Lines in the sand
Key Arab states, including Saudi Arabia, Bahrain, the United Arab Emirates, Qatar and Jordan, have joined in the battle against Islamic State, which is essential if the campaigns in Iraq and Syria are to be anything more than another American misadventure in the Middle East. It’s certainly reassuring that regimes, which, in the past, turned a blind eye to extremism, finally grasp the existential threat it poses. Destroying Islamic State won’t be easy, but any hope of putting a lid on the movement requires Arab participation.
The other Sir John
Fresh off the discovery of Sir John Franklin’s ship, the Harper government is back on the history bandwagon, getting behind an initiative to pinpoint the exact birthplace of Sir John A. Macdonald. Nice timing: Newly revealed evidence has bolstered the theory that Canada’s founding prime minister came into the world in a low-rise building slated for demolition in Glasgow, Scotland. The dilapidated structure, now home to a massage parlour, was recently bought by Selfridges, the U.K. department store chain owned by Canadian grocery magnate Galen Weston. While the new owners haven’t disclosed their plans for the site, they’ve promised an appropriate tribute to our tippling forefather. So here’s to putting our historical icons on the map—at home and abroad.

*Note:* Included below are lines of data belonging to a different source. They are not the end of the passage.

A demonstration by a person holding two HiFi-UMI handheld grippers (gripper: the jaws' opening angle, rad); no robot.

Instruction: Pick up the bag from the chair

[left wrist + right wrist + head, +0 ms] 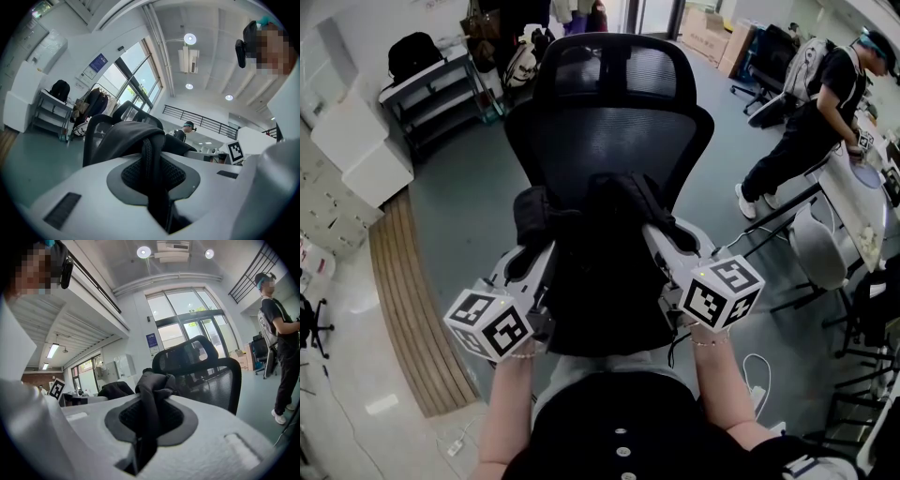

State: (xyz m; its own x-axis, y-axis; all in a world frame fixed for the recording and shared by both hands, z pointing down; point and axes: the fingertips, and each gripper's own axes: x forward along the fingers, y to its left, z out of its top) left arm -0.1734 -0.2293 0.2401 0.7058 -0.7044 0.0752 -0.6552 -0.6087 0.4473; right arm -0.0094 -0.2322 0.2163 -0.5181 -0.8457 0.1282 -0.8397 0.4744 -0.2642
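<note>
A black bag [600, 281] hangs in front of the black mesh office chair [609, 131], held up between my two grippers. In the head view my left gripper [540, 248] grips the bag's upper left corner, and my right gripper [658, 236] grips its upper right corner. The left gripper view shows a black webbing strap [151, 159] pinched between the shut jaws of the left gripper [157, 197]. Looking along the right gripper [146, 432], bunched black fabric [153, 394] is clamped in its jaws. The bag hides the chair's seat.
A person [811, 122] stands at the right beside a white table [853, 202]. A grey chair [820, 246] stands nearby. At the back left are a shelf [441, 94] with a black backpack [414, 52] and a white cabinet [356, 145]. A wooden floor strip [408, 300] runs on the left.
</note>
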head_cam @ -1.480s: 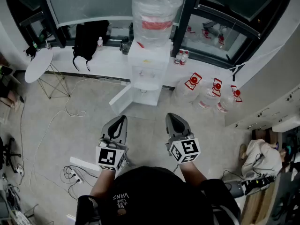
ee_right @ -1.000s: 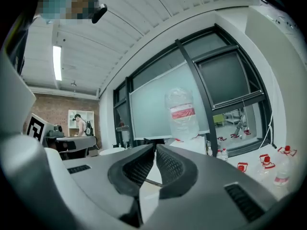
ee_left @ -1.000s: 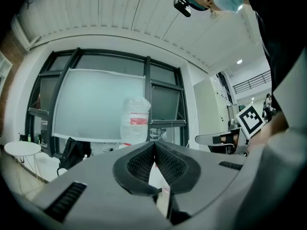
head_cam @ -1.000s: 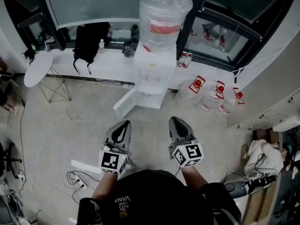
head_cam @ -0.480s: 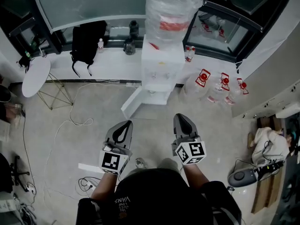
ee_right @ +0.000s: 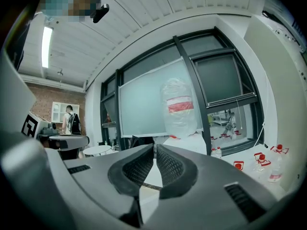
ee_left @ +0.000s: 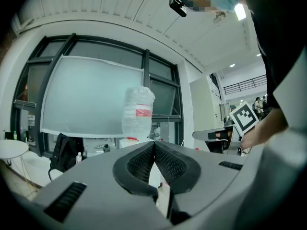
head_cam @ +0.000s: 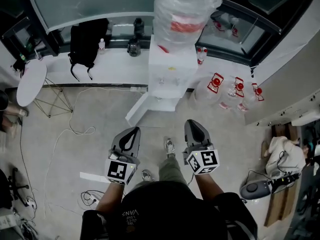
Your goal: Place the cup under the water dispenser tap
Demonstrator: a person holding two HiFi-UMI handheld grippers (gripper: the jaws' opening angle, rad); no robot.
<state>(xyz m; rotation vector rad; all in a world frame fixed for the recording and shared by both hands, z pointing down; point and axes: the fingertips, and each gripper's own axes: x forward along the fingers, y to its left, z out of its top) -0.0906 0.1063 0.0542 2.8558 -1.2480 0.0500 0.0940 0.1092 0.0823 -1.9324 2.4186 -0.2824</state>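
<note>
At the bottom edge of the head view, the person's dark cap (head_cam: 165,204) and shoulders cover the forearms and the floor beneath them. Only the hands behind the marker cubes show.

1. Left gripper (head_cam: 132,131): jaws pressed together along their full length, nothing between them. Its own view confirms that the ribbed pads meet.
2. Right gripper (head_cam: 192,123): jaws likewise closed and empty, pads in contact in its own view.
3. Both grippers point level toward the water dispenser (head_cam: 170,69), side by side and well apart. One shoe (head_cam: 170,146) shows on the floor between them.
4. Cup: it cannot be made out in any view. The dispenser's tap recess is too small to resolve, and in both gripper views the jaw bodies block the lower half of the dispenser.

On the floor to the left lie a white power strip (head_cam: 92,177) and loose cables (head_cam: 75,126). A round white table (head_cam: 30,81) stands further left, partly cut off by the picture edge. The dispenser stands against the white window ledge (head_cam: 115,64), with its lower door (head_cam: 137,109) swung open to the left. A black backpack (head_cam: 87,39) rests on the ledge. Three spare water bottles (head_cam: 235,90) lie to the right of the dispenser.

Markings: each cube carries black-and-white square markers and no text. The inverted bottle (head_cam: 182,9) on the dispenser bears a red band whose print is illegible. The red tags on the spare bottles are also unreadable. A distant person (ee_right: 72,121) shows at the left of the right gripper view.
</note>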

Why be a worker when we have drones?
A big week for drones—useful and otherwise. The global courier company DHL announced it will make deliveries by unmanned aircraft, with the first flights ferrying medicine to a sparsely populated island off Germany’s northwestern coast. Meantime, a Stanford University researcher has created a wearable drone that springs from your wrist, then turns around and takes a picture of you before flying back to your arm. Good thing, because hoisting that smartphone was exhausting.
Swift would be proud
The forces of fun scored a big win this week, as Britain passed a law allowing limited use of copyrighted material for purposes of satire and parody. The move short-circuits the increasingly aggressive efforts by show-biz lawyers to squelch some of the best comedy on TV and the web. (Producers of one skit were forced to change the name “Predator” to “Alien Bounty Hunter”; Arnold Schwarzenegger—never afraid of a good send-up—would cringe.) We look forward to Weird Al Yankovic’s next British tour.
Too close for comfort
The Ebola outbreak, which has killed more than 3,000 people in West Africa, took a terrifying step closer to home this week. The Centers for Disease Control and Prevention said a patient in Texas tested positive for the virus—the first American case. The person had travelled to Liberia but didn’t develop symptoms after arriving in the U.S. Officials are tracking down anyone who may have been exposed and are confident they can contain the virus. But the days that it can be treated as a terrible but distant problem are over.
Cool your jets
It’s hard to see the $338,000 Ottawa spent last week ferrying home European trade officials in the government Airbus as anything but politically motivated waste. The dignitaries were here to celebrate the end of negotiations for a Canada-EU trade deal; with an election just over the horizon, the Conservatives are trying to spin the occasion as a momentous success. It could be years, however, before the deal is approved and voices of doubt are already gathering in Europe. So park the plane and put the bubbly on ice. We’re a long way from ratifying this thing.
A little clarity
California has made a game bid to curb America’s epidemic of campus rape, but its new “affirmative consent” law risks sowing more confusion than it resolves. The legislation requires students at state-funded colleges to obtain explicit go-ahead before engaging in sex, yet allows for vaguely defined non-verbal consent. It also defines sex with someone incapacitated by drugs or alcohol as non-consensual, while providing a highly subjective definition of incapacity. Given the stakes—offenders will face the full force of campus discipline and possibly criminal investigation—the vagueness is troubling. Said one critic: “Technically, it might turn most [students] into rapists, victims or both.”
Good on the Vancouver SPCA for raiding a Yaletown apartment after a toy Pomeranian named Carter showed up stoned at a local vet clinic. Cocaine, oxycodone and methamphetamine had all turned up in the dog’s blood during past visits, records show, prompting investigators to take action. Vets say they’re seeing more pets exposed to party drugs in Vancouver’s well-heeled neighbourhoods and, if the perps think that’s funny, they’d best straighten up. They’ll be treated the same as any low-life who abuses an animal.